### Exercise goal:
Reproduce the listing exactly, so that no line differs from the original.
***** Collected material *****
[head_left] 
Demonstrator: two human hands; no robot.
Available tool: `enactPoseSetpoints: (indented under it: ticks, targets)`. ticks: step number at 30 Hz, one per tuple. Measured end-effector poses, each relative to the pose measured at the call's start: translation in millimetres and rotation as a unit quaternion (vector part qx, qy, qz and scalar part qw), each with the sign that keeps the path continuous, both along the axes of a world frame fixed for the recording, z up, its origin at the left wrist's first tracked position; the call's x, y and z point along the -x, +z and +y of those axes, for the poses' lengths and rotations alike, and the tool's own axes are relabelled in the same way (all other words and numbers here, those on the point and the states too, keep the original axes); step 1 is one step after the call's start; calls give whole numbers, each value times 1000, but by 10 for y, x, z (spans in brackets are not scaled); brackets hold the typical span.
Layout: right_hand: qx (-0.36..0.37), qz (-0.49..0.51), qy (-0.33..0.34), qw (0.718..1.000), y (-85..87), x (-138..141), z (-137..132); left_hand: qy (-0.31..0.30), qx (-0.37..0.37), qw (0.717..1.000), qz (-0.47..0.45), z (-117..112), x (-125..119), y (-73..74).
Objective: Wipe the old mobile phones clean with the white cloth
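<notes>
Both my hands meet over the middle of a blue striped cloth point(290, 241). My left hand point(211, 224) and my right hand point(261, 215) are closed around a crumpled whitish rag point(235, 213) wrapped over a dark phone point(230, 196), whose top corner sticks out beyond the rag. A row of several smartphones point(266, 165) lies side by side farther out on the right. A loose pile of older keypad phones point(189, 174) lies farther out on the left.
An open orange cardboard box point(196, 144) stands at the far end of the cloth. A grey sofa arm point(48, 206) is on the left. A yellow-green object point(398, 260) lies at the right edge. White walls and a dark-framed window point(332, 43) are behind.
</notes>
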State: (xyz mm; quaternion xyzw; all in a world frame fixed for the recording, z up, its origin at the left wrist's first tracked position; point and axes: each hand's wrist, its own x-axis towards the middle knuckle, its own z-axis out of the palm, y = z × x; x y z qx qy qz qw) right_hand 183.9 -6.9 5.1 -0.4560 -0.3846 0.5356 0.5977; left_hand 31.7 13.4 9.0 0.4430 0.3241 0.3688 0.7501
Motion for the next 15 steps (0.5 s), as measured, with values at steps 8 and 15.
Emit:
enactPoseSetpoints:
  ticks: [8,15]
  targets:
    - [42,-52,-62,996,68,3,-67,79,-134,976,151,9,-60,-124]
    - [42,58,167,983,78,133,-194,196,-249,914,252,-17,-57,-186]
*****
### Solution to the problem:
[head_left] 
Demonstrator: two human hands; no robot.
Available tool: `enactPoseSetpoints: (indented under it: ticks, targets)`. ticks: step number at 30 Hz, one per tuple. Measured end-effector poses, each relative to the pose measured at the call's start: translation in millimetres and rotation as a unit quaternion (vector part qx, qy, qz and scalar part qw), each with the sign that keeps the path continuous, both along the axes of a world frame fixed for the recording, z up, its origin at the left wrist's first tracked position; the call's x, y and z point along the -x, +z and +y of those axes, for the poses' lengths and rotations alike, and the tool's own axes are relabelled in the same way (all other words and numbers here, those on the point and the states too, keep the original axes); step 1 is one step after the call's start; calls give whole numbers, each value times 1000, but by 10 for y, x, z (spans in brackets are not scaled); brackets hold the typical span.
Layout: right_hand: qx (-0.36..0.37), qz (-0.49..0.51), qy (-0.33..0.34), qw (0.718..1.000), y (-85..87), x (-138..141), z (-137..132); left_hand: qy (-0.31..0.30), qx (-0.37..0.37), qw (0.717..1.000), qz (-0.47..0.45), z (-117..112), x (-125..119), y (-73..74).
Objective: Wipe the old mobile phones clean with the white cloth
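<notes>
Both my hands meet over the middle of a blue striped cloth point(290, 241). My left hand point(211, 224) and my right hand point(261, 215) are closed around a crumpled whitish rag point(235, 213) wrapped over a dark phone point(230, 196), whose top corner sticks out beyond the rag. A row of several smartphones point(266, 165) lies side by side farther out on the right. A loose pile of older keypad phones point(189, 174) lies farther out on the left.
An open orange cardboard box point(196, 144) stands at the far end of the cloth. A grey sofa arm point(48, 206) is on the left. A yellow-green object point(398, 260) lies at the right edge. White walls and a dark-framed window point(332, 43) are behind.
</notes>
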State: (xyz mm; quaternion xyzw; all in a world frame fixed for the recording, z up, its origin at the left wrist's first tracked position; point and axes: each hand's wrist, its own x-axis towards the middle knuckle, its own z-axis out of the palm, y = z × x; x y z qx qy qz qw) right_hand 183.9 -6.9 5.1 -0.4560 -0.3846 0.5356 0.5977; left_hand 31.7 13.4 9.0 0.4430 0.3241 0.3688 0.7501
Motion for the next 15 steps (0.5 s), as measured, with values at steps 8 and 15.
Emit:
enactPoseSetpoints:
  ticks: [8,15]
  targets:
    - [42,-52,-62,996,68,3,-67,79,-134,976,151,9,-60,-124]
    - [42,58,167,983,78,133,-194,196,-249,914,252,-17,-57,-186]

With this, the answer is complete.